## Your objective
Find how many lines in this data contain the string "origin". Respond with only that number.

[Records from a collection]
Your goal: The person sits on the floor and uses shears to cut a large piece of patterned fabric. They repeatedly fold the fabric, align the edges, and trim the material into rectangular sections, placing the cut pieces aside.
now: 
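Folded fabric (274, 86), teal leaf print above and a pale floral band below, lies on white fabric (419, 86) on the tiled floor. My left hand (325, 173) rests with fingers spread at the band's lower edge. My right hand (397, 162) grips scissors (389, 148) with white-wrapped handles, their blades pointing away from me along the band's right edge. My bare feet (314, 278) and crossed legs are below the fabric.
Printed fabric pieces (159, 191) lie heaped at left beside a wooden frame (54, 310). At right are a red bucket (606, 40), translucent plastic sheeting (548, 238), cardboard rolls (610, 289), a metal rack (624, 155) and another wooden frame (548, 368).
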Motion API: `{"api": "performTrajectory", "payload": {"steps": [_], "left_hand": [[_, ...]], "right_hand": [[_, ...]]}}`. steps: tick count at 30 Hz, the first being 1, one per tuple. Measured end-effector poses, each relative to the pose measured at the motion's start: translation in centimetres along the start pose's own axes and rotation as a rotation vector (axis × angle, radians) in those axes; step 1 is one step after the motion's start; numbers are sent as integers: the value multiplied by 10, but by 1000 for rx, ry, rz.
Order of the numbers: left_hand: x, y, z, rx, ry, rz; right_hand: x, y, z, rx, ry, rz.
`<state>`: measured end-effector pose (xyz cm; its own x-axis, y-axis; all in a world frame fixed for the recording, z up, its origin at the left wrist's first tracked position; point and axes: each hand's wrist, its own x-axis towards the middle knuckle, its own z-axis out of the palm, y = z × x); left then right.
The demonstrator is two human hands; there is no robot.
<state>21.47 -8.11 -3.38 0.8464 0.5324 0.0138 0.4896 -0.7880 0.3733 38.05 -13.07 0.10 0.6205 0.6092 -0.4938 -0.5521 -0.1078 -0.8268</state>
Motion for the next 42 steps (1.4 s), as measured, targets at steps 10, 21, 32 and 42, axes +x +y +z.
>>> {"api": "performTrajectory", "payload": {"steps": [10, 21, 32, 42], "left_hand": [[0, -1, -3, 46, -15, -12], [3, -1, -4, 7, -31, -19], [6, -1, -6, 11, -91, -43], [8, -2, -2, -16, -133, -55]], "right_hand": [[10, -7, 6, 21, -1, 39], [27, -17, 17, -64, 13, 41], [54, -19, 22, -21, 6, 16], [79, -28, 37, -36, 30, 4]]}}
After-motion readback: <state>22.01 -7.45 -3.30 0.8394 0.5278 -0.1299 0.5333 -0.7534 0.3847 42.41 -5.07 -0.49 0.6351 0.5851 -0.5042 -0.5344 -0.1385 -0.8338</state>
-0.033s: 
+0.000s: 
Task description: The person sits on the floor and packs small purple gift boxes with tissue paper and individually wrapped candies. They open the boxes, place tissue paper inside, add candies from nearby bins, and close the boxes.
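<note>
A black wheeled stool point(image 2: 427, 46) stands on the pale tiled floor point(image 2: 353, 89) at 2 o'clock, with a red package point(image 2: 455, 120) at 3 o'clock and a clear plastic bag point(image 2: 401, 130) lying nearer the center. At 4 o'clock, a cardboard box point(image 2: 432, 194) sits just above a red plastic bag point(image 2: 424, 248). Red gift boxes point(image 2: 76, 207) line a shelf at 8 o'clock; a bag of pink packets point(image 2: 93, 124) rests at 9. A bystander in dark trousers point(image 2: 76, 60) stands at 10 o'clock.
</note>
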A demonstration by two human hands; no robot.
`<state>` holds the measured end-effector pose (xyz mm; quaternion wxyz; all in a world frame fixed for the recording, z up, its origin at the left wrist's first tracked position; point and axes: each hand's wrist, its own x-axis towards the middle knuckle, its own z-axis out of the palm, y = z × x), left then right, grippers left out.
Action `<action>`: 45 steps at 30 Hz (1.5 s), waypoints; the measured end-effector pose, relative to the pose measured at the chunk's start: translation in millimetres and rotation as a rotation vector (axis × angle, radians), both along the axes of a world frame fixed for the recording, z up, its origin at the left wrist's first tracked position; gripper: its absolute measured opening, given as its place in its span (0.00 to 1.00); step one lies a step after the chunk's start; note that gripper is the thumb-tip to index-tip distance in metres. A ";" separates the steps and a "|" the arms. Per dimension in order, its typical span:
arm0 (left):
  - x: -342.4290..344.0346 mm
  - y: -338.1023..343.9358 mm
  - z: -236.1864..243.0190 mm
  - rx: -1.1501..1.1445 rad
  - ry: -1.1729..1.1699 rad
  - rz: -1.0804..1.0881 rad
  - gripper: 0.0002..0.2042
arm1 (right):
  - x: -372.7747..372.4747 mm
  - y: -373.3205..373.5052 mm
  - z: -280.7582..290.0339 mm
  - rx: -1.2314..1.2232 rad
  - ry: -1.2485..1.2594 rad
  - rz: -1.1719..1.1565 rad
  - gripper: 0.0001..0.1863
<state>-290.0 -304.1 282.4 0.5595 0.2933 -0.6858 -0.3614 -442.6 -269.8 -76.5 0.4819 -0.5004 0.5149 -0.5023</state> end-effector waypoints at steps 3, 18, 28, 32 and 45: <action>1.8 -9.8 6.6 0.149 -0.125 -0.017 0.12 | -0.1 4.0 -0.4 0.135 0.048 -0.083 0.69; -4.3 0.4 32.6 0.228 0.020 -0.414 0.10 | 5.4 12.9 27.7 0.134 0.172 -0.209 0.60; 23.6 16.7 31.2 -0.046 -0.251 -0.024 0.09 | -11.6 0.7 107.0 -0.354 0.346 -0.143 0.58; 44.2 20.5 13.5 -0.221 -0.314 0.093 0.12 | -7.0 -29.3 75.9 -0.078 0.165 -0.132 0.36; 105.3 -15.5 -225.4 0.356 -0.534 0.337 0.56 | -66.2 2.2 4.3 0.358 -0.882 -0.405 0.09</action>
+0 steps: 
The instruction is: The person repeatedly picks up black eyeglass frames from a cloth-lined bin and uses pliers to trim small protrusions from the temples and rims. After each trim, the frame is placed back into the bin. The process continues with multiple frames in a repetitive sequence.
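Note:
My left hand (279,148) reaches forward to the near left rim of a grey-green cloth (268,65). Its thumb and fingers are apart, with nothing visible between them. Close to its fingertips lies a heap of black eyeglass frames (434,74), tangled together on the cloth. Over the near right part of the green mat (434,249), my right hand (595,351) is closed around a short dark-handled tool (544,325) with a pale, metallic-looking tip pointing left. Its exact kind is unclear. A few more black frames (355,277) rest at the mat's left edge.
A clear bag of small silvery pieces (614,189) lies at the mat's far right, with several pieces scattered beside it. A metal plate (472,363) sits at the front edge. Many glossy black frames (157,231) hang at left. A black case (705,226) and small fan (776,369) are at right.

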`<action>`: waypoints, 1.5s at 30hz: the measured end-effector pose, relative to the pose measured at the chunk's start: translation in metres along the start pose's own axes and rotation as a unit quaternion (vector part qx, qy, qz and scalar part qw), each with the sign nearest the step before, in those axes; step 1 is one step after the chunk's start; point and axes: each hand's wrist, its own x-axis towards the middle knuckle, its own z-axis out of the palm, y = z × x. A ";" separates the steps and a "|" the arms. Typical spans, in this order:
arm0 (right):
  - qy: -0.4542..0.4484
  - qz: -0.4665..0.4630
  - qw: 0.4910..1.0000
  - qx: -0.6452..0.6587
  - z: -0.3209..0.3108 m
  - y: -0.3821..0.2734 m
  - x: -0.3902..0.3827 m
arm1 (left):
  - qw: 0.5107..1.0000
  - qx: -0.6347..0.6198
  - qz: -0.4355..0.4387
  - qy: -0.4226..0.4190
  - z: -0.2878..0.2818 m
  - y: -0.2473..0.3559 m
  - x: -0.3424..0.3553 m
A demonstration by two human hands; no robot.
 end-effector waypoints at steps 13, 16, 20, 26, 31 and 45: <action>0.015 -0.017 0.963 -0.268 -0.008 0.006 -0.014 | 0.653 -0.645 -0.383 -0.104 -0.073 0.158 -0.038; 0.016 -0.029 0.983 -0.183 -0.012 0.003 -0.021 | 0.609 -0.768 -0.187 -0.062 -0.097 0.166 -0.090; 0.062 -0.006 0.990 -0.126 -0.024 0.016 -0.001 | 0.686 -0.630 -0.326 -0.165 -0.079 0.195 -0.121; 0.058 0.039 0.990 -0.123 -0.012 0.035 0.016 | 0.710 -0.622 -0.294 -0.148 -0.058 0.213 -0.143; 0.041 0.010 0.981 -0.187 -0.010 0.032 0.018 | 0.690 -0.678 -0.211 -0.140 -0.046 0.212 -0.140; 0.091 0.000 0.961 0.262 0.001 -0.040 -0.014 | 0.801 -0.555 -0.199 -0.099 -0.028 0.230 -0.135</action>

## Answer to this exercise
3